А потом малец внимательно посмотрел на меня.
— Ты разум не потерял?
— Приобрёл, — ответил я.
Немного расслабился. Лучано извлёк из своего арбалета заготовленный болт и отодвинул на поясе крюк, которым, наверное, пользовался при заряжании.
— Дитё, иди к воротам и осмотрись, как бы не было кого поблизости. Если кто появится, так дай знать, — приказал я.
— И не дитё я вовсе, дядька Ратмир, в бою был, стало быть, и не дитё! Но муж! — обиженно сказал мальчишка, но указание пошёл исполнять.
Установилась зловещая тишина.

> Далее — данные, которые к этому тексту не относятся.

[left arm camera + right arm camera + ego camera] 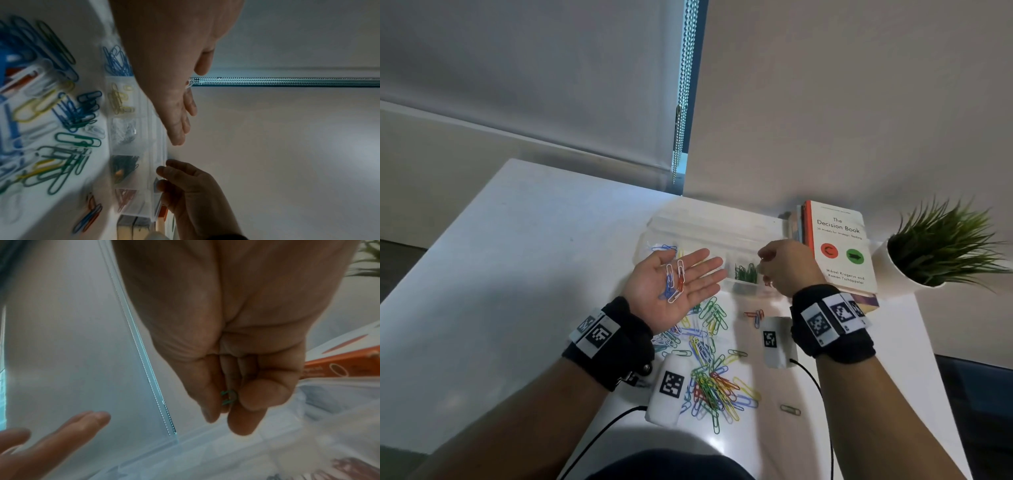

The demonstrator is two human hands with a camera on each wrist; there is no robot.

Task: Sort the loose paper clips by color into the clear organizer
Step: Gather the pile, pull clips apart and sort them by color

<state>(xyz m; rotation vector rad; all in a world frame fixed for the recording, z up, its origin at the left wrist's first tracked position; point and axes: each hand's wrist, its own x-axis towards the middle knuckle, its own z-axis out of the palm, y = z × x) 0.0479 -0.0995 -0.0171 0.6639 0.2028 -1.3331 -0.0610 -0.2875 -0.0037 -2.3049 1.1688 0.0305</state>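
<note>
White "The Decision Book" [840, 246] flanks right hand [787, 265] pinching green clip [227, 397]; left hand [674, 284] flat, cradling clips.

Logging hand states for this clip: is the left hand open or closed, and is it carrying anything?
Open. The left hand lies palm up with straight fingers, and loose paper clips rest on its palm, ungripped.
</note>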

Лишь только вороны, напуганные неожиданной активностью людей, поднялись в небо, кружили и то и дело каркали.
Я не видел здесь больше никого, кроме нас, среди живых. Но ведь могут прискакать паразиты, гиены, которые рыскают по следам чудовища, пришедшего на русские земли с Востока. И что мне со всем этим делать? Есть идеи.